**Required action:** All lines with the word "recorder" are to be found and copied from the listing.

**Records shown:**
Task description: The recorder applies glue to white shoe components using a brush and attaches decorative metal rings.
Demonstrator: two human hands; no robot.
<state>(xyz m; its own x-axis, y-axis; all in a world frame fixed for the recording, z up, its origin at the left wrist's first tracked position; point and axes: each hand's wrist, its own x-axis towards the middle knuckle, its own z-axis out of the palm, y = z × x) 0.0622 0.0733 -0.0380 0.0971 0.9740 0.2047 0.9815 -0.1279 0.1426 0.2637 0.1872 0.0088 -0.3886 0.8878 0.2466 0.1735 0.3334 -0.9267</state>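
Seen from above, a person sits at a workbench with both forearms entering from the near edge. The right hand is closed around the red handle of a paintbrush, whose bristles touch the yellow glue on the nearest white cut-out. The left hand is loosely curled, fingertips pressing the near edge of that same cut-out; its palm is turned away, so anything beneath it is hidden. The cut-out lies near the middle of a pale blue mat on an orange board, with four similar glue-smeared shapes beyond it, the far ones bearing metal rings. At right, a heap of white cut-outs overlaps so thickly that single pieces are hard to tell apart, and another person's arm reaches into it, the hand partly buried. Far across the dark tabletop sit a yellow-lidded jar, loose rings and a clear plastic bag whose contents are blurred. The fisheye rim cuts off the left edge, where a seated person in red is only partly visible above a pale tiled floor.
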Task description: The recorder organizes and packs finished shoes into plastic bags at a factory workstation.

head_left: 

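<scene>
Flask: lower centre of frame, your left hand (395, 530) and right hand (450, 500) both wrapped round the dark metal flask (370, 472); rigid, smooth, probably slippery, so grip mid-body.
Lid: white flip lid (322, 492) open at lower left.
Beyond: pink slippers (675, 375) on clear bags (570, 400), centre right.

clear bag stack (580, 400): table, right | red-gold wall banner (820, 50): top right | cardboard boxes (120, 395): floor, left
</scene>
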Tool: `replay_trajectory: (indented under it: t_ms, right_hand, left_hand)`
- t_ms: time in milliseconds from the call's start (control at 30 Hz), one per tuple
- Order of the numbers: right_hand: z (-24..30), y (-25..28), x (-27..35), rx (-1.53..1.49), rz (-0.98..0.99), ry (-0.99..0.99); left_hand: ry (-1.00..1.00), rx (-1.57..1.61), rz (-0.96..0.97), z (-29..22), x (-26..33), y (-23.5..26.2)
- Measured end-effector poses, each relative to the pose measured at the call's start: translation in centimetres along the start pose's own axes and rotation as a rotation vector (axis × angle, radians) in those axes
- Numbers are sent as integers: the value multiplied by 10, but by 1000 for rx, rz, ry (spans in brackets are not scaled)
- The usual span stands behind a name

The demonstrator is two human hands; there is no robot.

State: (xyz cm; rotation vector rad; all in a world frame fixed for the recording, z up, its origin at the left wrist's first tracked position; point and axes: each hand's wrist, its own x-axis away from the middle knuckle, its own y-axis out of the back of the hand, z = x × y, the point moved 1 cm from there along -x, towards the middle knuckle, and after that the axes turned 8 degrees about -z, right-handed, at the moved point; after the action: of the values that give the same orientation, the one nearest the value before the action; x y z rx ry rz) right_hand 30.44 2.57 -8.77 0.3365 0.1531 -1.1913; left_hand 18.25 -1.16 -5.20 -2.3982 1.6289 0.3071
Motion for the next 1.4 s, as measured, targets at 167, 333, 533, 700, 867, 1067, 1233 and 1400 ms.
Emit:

**Expected answer:**
Task description: The recorder applies glue to white shoe components using a brush and attaches decorative metal rings.
Task description: The recorder organizes and packs finished shoes into plastic bags at a factory workstation.

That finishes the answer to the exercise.